In its simplest form, respiratory distress is a condition in which pulmonary activity is insufficient to bring oxygen to and remove carbon dioxide from the blood. Challenge arises with the recognition of respiratory distress when the patient appears to be breathing, but is not actually breathing effectively. Proper rate and depth of breathing is important to assess when evaluating whether a patient is effectively breathing. The two main actions involved in breathing are ventilation and oxygenation. Consider the signs and symptoms presented below:

Recognize respiratory distress/failure


ABNORMAL BREATH SOUNDS


STRIDOR
  • Upper airway obstruction (Foreign body)
GRUNTING
  • Upper airway obstruction (Swollen airway)
  • Pneumonia (grunting to recruit alveoli)
WHEEZING
  • Lower airway obstruction (Asthma)
CRACKLES
  • Fluid in lungs (Wet), Atelectasis (Dry)
ABSENT/DECREASED BREATH SOUNDS
  • Collapsed lung (Air, blood)
  • Lung tissue disease (Pneumonia)

In some instances, breath sounds can provide information about the source of the breathing problem.
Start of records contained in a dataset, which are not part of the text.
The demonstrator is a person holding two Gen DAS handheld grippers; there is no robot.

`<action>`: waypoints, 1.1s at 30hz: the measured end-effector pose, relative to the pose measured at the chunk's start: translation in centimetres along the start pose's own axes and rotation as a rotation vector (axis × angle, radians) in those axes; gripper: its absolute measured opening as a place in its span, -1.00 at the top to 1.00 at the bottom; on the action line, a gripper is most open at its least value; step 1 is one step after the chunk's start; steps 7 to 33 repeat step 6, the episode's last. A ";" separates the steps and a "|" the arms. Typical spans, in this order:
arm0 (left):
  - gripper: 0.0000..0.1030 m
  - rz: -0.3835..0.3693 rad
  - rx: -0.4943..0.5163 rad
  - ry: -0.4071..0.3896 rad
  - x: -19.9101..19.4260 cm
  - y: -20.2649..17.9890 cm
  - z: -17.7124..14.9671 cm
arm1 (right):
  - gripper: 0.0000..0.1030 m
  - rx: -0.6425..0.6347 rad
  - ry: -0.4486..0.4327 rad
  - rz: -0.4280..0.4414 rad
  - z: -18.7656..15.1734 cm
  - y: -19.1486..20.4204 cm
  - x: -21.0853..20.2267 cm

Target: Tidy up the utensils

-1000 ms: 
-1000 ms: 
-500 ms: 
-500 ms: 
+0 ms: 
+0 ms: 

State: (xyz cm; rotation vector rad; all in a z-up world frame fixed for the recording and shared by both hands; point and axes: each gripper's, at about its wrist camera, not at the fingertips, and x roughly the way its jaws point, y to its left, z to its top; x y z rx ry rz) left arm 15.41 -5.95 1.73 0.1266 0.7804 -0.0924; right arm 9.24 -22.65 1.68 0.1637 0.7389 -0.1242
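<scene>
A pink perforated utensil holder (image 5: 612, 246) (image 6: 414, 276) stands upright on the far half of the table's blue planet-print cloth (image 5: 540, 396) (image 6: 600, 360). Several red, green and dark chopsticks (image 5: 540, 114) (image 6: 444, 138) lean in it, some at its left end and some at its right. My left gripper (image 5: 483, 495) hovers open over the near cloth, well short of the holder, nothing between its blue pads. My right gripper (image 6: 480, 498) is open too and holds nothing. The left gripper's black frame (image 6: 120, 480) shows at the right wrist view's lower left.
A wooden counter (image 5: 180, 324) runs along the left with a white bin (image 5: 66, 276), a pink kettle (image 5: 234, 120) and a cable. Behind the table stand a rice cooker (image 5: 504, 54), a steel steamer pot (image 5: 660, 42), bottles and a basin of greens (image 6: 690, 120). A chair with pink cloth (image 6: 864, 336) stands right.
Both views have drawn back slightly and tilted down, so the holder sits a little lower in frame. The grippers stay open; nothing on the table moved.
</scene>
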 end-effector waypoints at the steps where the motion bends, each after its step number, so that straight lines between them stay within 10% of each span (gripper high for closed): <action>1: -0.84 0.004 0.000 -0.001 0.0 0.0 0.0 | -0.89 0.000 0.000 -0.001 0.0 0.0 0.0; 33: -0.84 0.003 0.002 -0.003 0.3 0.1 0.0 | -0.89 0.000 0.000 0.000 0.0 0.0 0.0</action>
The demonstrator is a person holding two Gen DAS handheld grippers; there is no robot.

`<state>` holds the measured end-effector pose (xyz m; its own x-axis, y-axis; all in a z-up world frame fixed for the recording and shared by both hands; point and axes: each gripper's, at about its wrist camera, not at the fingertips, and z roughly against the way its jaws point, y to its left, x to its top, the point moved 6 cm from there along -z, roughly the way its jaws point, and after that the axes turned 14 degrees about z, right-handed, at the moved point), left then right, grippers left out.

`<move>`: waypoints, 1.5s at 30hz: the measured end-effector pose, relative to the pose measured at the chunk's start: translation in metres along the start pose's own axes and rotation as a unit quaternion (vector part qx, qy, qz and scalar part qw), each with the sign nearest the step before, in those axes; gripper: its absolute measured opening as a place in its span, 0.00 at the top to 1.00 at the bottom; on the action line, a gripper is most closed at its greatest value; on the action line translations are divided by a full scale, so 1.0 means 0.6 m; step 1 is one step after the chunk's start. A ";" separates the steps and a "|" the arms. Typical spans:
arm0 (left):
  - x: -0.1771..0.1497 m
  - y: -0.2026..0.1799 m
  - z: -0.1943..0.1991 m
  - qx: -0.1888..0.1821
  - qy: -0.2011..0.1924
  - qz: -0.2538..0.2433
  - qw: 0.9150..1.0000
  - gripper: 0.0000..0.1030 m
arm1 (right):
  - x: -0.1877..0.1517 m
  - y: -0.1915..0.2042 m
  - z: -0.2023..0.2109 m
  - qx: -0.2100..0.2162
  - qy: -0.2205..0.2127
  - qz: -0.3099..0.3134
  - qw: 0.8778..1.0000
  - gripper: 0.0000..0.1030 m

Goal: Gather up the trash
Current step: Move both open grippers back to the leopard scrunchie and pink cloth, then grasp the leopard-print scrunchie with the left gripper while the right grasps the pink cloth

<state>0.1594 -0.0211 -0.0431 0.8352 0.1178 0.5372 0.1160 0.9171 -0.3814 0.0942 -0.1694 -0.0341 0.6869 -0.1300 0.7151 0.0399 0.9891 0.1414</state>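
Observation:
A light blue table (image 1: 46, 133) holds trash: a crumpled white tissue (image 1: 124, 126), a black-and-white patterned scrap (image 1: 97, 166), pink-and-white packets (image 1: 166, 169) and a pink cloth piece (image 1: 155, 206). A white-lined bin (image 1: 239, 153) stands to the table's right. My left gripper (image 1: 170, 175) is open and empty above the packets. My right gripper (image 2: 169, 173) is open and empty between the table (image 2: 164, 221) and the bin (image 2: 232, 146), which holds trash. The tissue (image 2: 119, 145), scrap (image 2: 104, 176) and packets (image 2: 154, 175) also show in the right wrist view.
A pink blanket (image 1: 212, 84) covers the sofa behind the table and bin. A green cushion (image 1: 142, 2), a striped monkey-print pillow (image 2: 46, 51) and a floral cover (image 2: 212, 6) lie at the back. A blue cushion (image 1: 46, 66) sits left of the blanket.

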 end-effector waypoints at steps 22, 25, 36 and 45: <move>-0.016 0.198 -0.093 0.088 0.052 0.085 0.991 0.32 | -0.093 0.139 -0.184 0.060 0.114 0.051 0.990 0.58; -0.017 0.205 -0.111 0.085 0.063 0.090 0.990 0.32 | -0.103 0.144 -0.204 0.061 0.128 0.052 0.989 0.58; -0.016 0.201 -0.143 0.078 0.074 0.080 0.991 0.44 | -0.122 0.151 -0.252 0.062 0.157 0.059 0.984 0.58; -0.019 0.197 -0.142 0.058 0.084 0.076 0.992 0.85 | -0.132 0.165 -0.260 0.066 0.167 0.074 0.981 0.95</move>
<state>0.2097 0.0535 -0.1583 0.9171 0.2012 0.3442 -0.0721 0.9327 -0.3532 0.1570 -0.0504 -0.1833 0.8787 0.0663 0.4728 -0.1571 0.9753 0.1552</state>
CAUSES OF RESPIRATORY DISTRESS/FAILURE


Respiratory distress or failure generally falls into one of four broad categories: upper airway, lower airway, lung tissue disease, and CNS issues. This list is not comprehensive and specific conditions should be addressed with specific therapy, but these represent the most common causes of respiratory distress or failure in a pediatric population.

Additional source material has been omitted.